# Game Making - NewBie



## greatdipanshu (Feb 25, 2006)

It has been over a hear since I downloaded this amazing piece of software called GAME MAKER www.gamemaker.nl. ALthough I have moved to 3d programming but newbie would like to get your hands dirty on this 2d developer. (Sorry if I am bad at English)

It would help to choose the simple mode while running game maker.
Game Maker is object oriented, let's clear up the terminology first

*Sprite* :- 2d graphics to represent an object

*Object* :- Member having the necessary coding to make them work. They use sprites to represent themselves.

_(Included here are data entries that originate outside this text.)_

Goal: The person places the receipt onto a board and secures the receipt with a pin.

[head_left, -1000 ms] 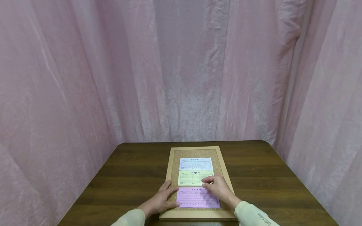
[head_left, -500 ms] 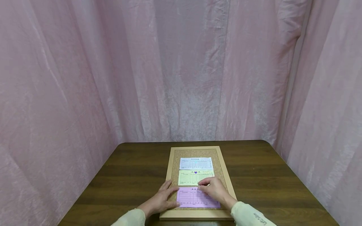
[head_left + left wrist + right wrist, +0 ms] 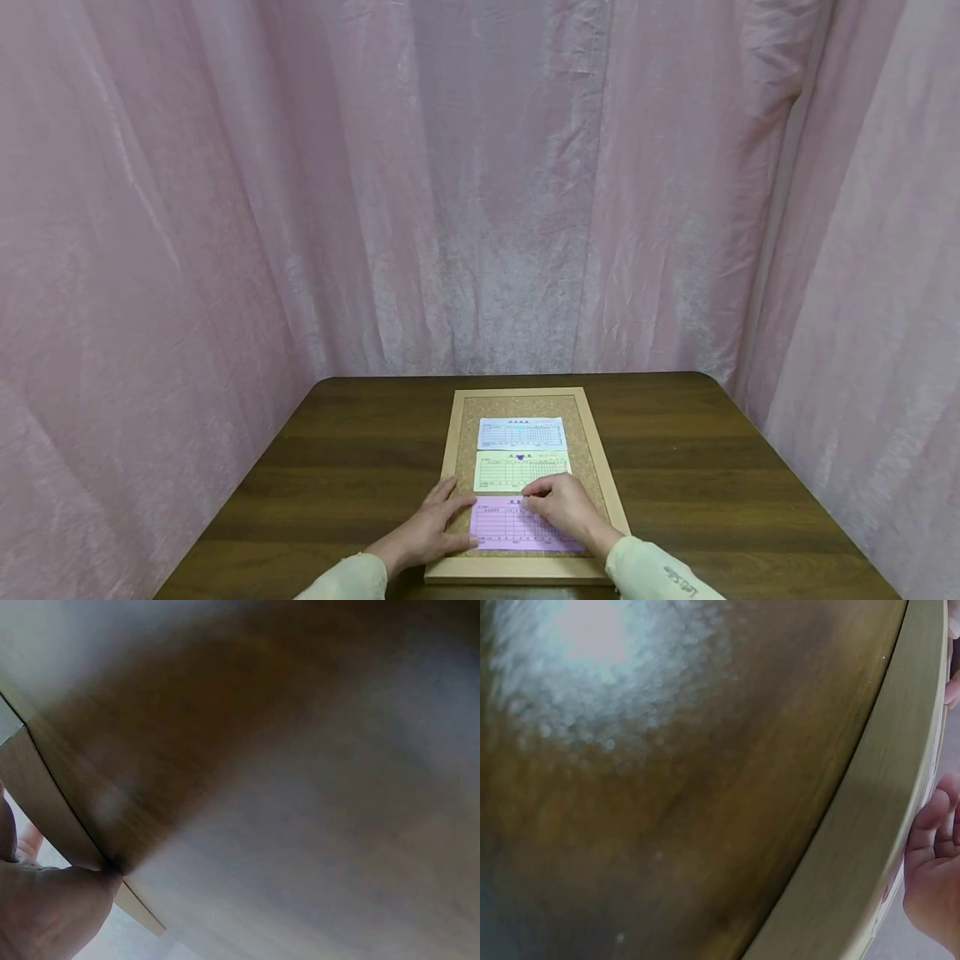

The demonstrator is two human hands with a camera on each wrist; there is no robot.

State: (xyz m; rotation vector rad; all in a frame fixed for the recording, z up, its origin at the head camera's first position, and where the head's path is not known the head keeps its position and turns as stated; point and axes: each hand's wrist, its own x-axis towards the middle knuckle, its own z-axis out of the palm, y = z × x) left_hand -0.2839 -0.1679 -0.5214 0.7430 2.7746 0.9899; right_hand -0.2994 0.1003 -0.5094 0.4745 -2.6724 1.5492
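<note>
A cork board [image 3: 465, 433] in a pale wooden frame lies flat on the table. Three printed slips sit on it in a column: a light blue slip [image 3: 502, 435], a yellow-green slip [image 3: 495, 473] and a purple slip [image 3: 498, 525]. A purple push pin [image 3: 521, 457] stands at the top of the yellow-green slip. My left hand [image 3: 423, 532] rests spread over the frame's left side, its fingertips at the purple slip's left edge. Thumb and index finger of my right hand [image 3: 566, 508] pinch a small push pin, mostly hidden, at the purple slip's top edge.
The dark wooden table [image 3: 690, 483] extends to both sides of the board. Pink curtains [image 3: 495, 183] hang behind it and along both sides. In the right wrist view, the frame's side rail [image 3: 870, 802] runs past the right hand.
My right hand has shifted slightly left and down, from the yellow-green slip's lower right to the purple slip's top middle. My left hand has stayed in place.
</note>
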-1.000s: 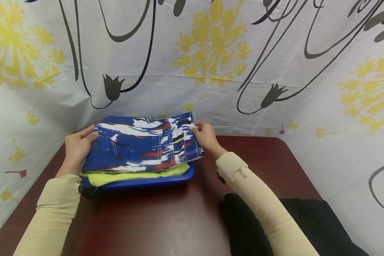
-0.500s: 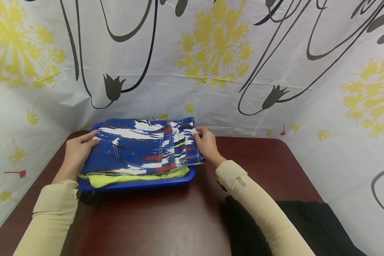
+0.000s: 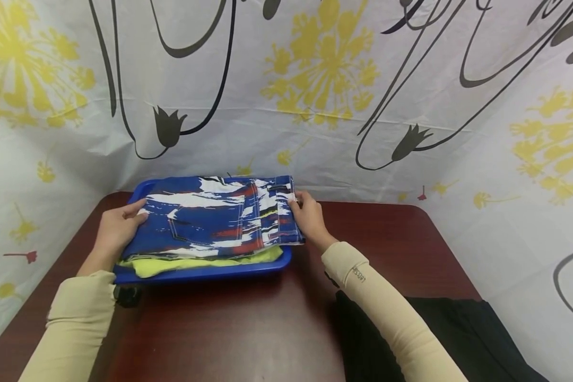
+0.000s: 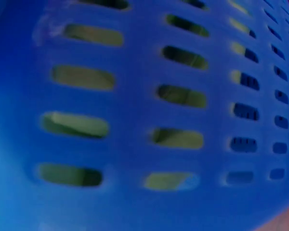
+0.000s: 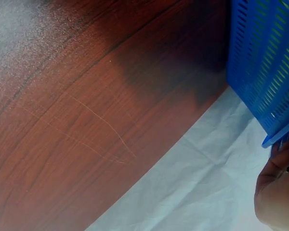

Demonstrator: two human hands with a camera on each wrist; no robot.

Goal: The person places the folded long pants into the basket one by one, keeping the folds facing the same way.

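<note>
A pair of folded jeans [image 3: 205, 220], blue with white and red streaks, lies flat over a blue plastic basket [image 3: 219, 274]. Yellow-green cloth [image 3: 186, 265] shows beneath them along the basket's front. My left hand [image 3: 114, 231] pinches the left end of the jeans, thumb on top. At the opposite end, my right hand [image 3: 309, 216] grips the waistband, its thumb on the upper face. The left wrist view is filled by the slotted basket wall [image 4: 130, 96]. In the right wrist view my right hand [image 5: 277, 192] is at the basket's rim [image 5: 279, 134].
Black folded cloth [image 3: 458, 339] lies on the front right of the dark red-brown table [image 3: 229, 329], partly under my right sleeve [image 3: 387, 307]. A white patterned curtain [image 3: 248, 132] hangs close behind the table and along its sides.
Both hands have lowered the jeans a little onto the basket, and more of its back and left rim shows. In the last half second the jeans have barely moved.
</note>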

*Backgrounds,Sounds* :- You Joking?

*Rooms* :- The Stage for game, for beginners you may consider it a level.

Ok. To the left you see the tree, add a sprite ( Right click on the sprites folder ). Load any sprite(graphic) you may find suitable for a players air-ship, top-down. Many sprites come loaded with Game Maker. Or you may want to make your own.

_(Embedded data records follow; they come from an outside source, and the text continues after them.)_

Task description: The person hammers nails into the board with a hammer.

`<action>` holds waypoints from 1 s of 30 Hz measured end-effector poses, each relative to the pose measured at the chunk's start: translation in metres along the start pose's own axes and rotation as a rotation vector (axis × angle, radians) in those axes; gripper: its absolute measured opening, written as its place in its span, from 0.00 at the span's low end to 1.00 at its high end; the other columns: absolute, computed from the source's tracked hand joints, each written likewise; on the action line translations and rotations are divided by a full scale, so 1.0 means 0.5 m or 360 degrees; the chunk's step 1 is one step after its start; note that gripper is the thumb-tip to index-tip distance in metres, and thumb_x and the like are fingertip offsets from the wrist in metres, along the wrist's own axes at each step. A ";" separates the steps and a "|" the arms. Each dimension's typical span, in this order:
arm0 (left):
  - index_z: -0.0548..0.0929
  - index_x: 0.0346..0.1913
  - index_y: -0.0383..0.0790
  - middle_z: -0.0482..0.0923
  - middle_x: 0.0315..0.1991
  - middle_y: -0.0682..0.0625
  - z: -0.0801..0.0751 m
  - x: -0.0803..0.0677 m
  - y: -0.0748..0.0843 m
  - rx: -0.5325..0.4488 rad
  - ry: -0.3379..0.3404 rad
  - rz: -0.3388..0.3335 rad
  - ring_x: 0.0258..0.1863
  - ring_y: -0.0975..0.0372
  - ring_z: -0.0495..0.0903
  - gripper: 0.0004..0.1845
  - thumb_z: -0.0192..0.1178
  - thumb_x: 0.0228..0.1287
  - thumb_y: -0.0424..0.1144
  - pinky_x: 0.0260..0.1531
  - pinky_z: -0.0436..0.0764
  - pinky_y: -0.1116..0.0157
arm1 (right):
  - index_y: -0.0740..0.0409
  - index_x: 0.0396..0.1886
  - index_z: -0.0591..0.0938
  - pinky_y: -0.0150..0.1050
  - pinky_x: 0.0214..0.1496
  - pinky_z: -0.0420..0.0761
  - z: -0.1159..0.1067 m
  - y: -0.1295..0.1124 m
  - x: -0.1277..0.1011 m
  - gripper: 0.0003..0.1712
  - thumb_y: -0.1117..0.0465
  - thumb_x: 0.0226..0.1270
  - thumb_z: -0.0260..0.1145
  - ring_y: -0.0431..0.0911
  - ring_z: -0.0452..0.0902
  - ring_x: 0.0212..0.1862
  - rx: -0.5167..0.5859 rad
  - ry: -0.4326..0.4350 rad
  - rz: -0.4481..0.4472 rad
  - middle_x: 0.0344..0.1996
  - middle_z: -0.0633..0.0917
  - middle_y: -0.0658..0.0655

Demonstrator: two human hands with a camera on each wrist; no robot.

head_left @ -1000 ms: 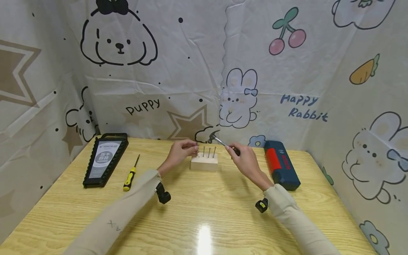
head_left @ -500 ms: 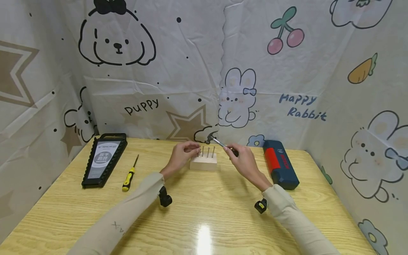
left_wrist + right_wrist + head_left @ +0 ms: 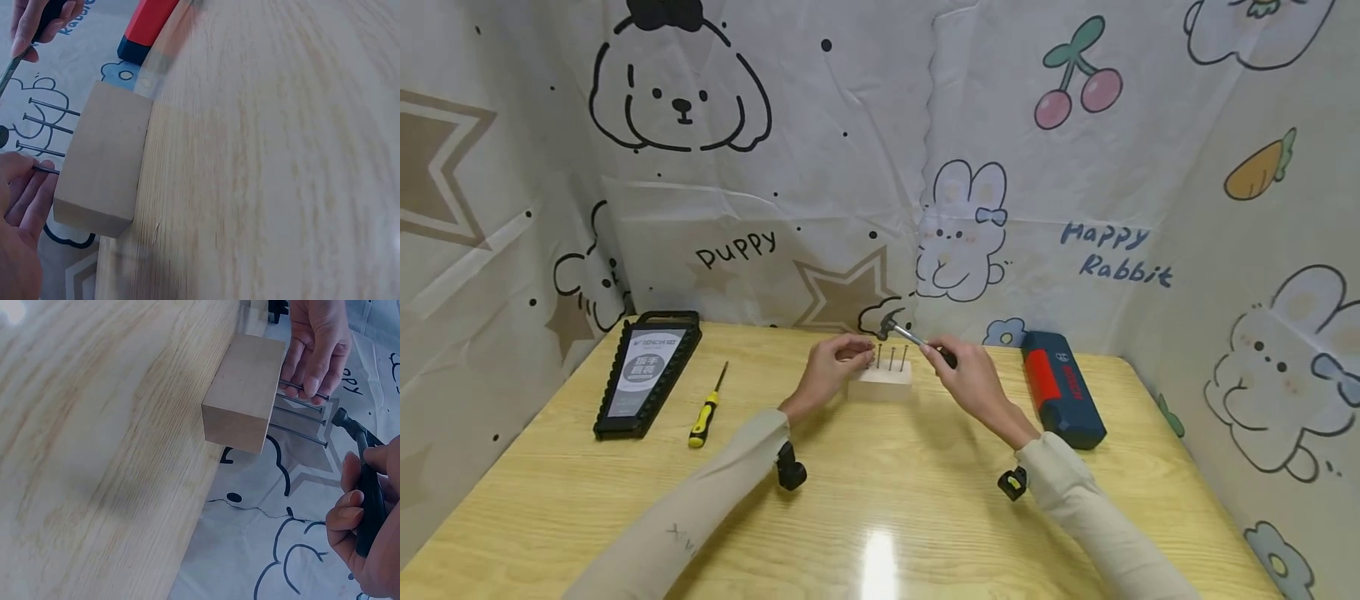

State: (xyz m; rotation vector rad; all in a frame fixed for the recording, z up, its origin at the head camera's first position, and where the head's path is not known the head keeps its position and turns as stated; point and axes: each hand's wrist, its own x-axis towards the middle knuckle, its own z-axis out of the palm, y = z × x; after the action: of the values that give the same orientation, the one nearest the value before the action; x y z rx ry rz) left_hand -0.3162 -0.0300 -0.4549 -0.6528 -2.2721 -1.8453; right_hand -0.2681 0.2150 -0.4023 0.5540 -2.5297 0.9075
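Cartoon-printed cloth with puppies, rabbits and cherries walls in a pale, glossy wooden table (image 3: 880, 500). Seen from the head, a small light wooden block (image 3: 881, 382) sits near the far middle of the table with thin steel nails (image 3: 892, 357) standing upright in its top. The left hand (image 3: 830, 367) is at the block's left end, fingertips pinching the leftmost nail. The right hand (image 3: 967, 375) grips the black handle of a small metal hammer (image 3: 901, 332), whose head hovers just above the nails. Left of the hands lie a yellow-and-black screwdriver (image 3: 707, 409) and, beyond it, a black tool holder with a white label (image 3: 648, 374). A blue and red case (image 3: 1062, 387) lies to the right.

From the left wrist, the block (image 3: 104, 169) fills the left side with four nails (image 3: 52, 127) sticking out sideways. The left hand's fingers (image 3: 28, 199) close round the lowest nail, touching it. The right hand (image 3: 39, 20) shows in the top corner, wrapped round the dark handle, and the case (image 3: 145, 25) lies beyond.

From the right wrist, the block (image 3: 243, 393) rests on the table (image 3: 94, 456). The left hand (image 3: 317, 341) reaches down over the nails (image 3: 300, 416), fingertips on the uppermost one. The right hand (image 3: 365, 528) is curled tightly round the hammer (image 3: 365, 469) handle, the head just clear of the nail tips.
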 end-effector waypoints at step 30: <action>0.86 0.51 0.28 0.88 0.47 0.36 0.002 0.005 -0.005 -0.0008 -0.0002 0.0014 0.47 0.46 0.89 0.10 0.69 0.68 0.28 0.46 0.87 0.71 | 0.59 0.43 0.88 0.34 0.23 0.67 -0.014 -0.034 0.030 0.10 0.57 0.80 0.65 0.42 0.67 0.21 0.0026 0.0214 -0.0168 0.21 0.78 0.50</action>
State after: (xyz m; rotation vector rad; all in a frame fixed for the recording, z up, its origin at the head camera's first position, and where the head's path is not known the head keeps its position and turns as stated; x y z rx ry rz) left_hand -0.3192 -0.0286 -0.4566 -0.6637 -2.2621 -1.8479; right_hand -0.2710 0.2040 -0.3815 0.6045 -2.3520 0.8964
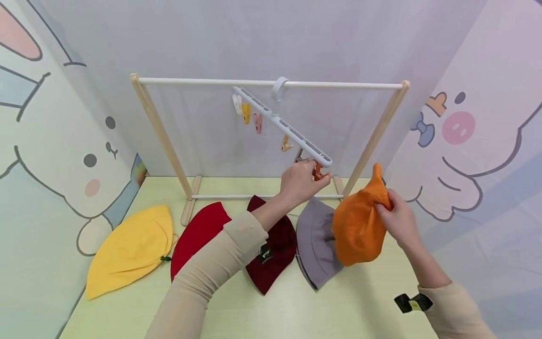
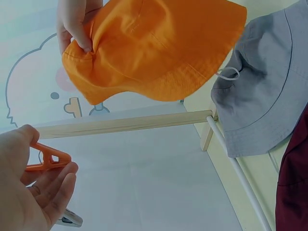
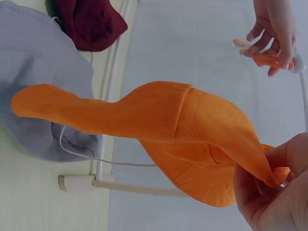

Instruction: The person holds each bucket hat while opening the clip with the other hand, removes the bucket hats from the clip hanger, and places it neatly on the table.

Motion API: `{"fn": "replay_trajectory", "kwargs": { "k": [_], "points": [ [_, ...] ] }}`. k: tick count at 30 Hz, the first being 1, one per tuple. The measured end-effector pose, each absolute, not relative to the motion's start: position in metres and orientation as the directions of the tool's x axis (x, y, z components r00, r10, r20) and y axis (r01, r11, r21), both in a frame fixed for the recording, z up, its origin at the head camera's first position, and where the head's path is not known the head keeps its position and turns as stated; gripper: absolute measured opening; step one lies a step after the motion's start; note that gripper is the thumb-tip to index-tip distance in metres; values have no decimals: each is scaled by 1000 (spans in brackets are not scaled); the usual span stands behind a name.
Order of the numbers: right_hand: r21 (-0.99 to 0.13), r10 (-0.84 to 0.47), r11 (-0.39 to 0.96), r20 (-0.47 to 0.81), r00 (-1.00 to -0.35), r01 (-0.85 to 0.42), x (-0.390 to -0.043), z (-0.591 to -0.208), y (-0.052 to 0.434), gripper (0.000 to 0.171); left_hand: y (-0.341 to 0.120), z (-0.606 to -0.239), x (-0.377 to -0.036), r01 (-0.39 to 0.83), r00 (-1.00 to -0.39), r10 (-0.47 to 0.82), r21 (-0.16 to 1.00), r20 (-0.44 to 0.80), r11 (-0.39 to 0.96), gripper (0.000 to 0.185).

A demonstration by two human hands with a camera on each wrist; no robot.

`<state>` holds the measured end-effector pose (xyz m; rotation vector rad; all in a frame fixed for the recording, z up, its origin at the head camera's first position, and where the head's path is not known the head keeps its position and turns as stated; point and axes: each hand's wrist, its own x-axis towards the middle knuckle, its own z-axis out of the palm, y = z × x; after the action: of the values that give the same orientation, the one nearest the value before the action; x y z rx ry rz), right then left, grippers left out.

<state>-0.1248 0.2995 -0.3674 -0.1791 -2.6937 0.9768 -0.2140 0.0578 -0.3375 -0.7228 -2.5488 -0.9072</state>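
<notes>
My right hand (image 1: 395, 217) pinches the crown of an orange bucket hat (image 1: 360, 226) and holds it up off the table, right of centre. The orange hat (image 2: 154, 48) fills the top of the left wrist view, and the same hat (image 3: 168, 134) hangs across the right wrist view. My left hand (image 1: 301, 181) is raised and pinches an orange clip (image 1: 318, 172) at the low end of a white clip hanger (image 1: 281, 125). That clip (image 2: 48, 160) sits between thumb and fingers. The hat is to the right of the clip, apart from it.
The hanger hooks on a white rail (image 1: 271, 84) of a wooden rack (image 1: 157, 127). Several pastel clips (image 1: 246, 113) dangle from it. On the pale green table (image 1: 237, 310) lie a yellow hat (image 1: 129, 249), red hat (image 1: 199, 233), maroon hat (image 1: 275, 249) and grey hat (image 1: 315, 242).
</notes>
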Motion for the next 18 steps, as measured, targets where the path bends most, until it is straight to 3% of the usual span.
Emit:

Load Another one for your enemy ship.

Note : The Sprites can be animated, make sure the animation is not weird.

Make sure the transparent check-box is selected when you are defining sprites, a litte above edit sprite button. (Reason would be given)

More on defining sprite : official (Simple Mode)
*www.gamemaker.nl/doc/html/107_00_sprites.html 

Alright Similarly add a Background, The blue one packaged with gamemaker would be good. (Use your discretion) 
DON'T MAKE THE BACKGROUND TRANSPARENT.

More on backgrounds : official (simle Mode)
*www.gamemaker.nl/doc/html/109_00_backgrounds.html
Now add two bullets, one for enemy, one for player. (use proper names)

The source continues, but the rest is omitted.